The U.S.-led war in Iraq claimed the lives of a record number of journalists and challenged some commonly held perceptions about the risks of covering conflict. Far more journalists, for example, were murdered in targeted killings in Iraq than died in combat-related circumstances. Here, on the 10th anniversary of the start of the war, is a look inside the data collected by CPJ.
At least 150 journalists and 54 media support workers were killed in Iraq from the U.S.-led invasion in March 2003 to the declared end of the war in December 2011, according to CPJ research.
Fatalities in Iraq far surpass any other documented war-time death toll for the press. CPJ, founded in 1981, recorded the deaths of 58 journalists during the Algerian civil war from 1993 through 1996, another 54 fatalities in the undeclared civil conflict in Colombia, which began in 1986; and 36 deaths in the conflict in the Balkans from 1991 to 1995.
Freedom Forum, a nonpartisan foundation dedicated to free press, has compiled lists of journalists killed in conflicts prior to 1981. The organization lists 89 journalists killed in the Central American conflicts from 1979 to 1989; a total of 98 killed in the Argentine conflict from 1976-1983; another 68 killed in World War II; and 66 killed in Vietnam from 1955 to 1975.
More recently, CPJ has documented the deaths of 35 journalists covering the Syrian civil war, a toll that includes a reporter who died across the border in Lebanon, and a journalist injured in Syria who later died in Turkey. The war in Afghanistan has taken the lives of 21 journalists from its beginning in 2001 until today.
In Syria, and to a lesser extent Afghanistan, combat-related crossfire has accounted for a large proportion of deaths. But in Iraq, at least 92 journalists, or nearly two out of every three killed, did not die in airstrikes, checkpoint shootings, suicide bombings, sniper fire, or the detonation of improvised explosive devices. They were instead murdered in targeted assassinations in direct reprisal for their reporting. Many were targeted because of their affiliations with U.S. or Western news organizations, or their connections to news outlets seen as having sectarian connections.
Iraq’s impunity rate–or the degree to which perpetrators have escaped prosecution for murdering the journalists–is the worst in the world. It is 100 percent. Even today, as Iraq has moved beyond conflict, authorities have shown no interest in investigating these murders.
Among the murder victims is Atwar Bahjat, an Iraqi journalist working for the international broadcast network Al-Arabiya. After reporting on the bombing of the Golden Mosque in Samarra in February 2006, she was abducted by armed men who said in front of witnesses that they were looking for the “on-air correspondent.” Her tortured remains and those of two crew members–cameraman Khaled Mahmoud al-Falahi and engineer Adnan Khairallah–were found the next day. CPJ posthumously honored Bahjat with its 2006 International Press Freedom Award.
At least 117 journalists killed during the war were Iraqi, constituting about 85 percent of the overall toll. Iraqis constituted all but one of the 54 media support workers who were killed.
Two journalists who died were from the United States. Michael Kelly, editor-at-large of The Atlantic and a columnist for The Washington Post, was embedded with U.S. forces just two weeks into the invasion when he was killed. Kelly and a U.S. soldier died when their Humvee came under fire near Baghdad and went out of control. Freelance journalist Steven Vincent, who had contributed to The Christian Science Monitor and National Review and who was working on a book, was abducted and killed in Basra in 2005. His body was riddled with bullets, his hands bound with plastic wire.

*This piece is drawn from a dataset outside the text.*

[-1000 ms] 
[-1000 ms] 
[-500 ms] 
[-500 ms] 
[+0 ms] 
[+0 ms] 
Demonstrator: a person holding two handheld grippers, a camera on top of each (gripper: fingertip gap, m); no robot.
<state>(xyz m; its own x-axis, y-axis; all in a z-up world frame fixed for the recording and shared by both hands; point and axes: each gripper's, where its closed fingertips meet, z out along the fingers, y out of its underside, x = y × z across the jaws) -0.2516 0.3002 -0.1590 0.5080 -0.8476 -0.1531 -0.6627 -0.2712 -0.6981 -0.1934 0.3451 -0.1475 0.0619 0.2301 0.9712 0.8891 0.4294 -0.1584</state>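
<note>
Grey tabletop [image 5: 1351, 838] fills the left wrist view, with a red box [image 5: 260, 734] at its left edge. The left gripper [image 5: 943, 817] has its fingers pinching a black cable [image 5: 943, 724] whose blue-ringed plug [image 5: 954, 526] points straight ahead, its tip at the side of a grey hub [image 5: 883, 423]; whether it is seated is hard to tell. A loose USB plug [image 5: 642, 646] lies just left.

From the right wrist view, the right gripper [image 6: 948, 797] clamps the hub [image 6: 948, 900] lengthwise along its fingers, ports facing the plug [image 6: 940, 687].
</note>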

Insurgent forces of one kind or another were responsible for the deaths of 110 journalists and 47 media workers. The actions of U.S. forces, including checkpoint shootings and airstrikes, were responsible for the deaths of 16 journalists and six media workers. Iraq military forces led by Saddam Hussein were responsible for the deaths of three journalists. Post-invasion Iraqi forces were responsible for the deaths of two journalists. Responsibility is unknown in the rest of the cases.
One of the journalists killed by U.S. forces was Reuters cameraman Mazen Dana. A veteran conflict journalist and a 2001 CPJ International Press Freedom Award winner, Dana was filming an approaching U.S. tank outside Iraq’s Abu Ghraib Prison in 2003 when a U.S. soldier on the tank fired at him without warning. A U.S. military investigation later concluded that the incident was “regrettable” but that the soldier “acted within the rules of engagement.”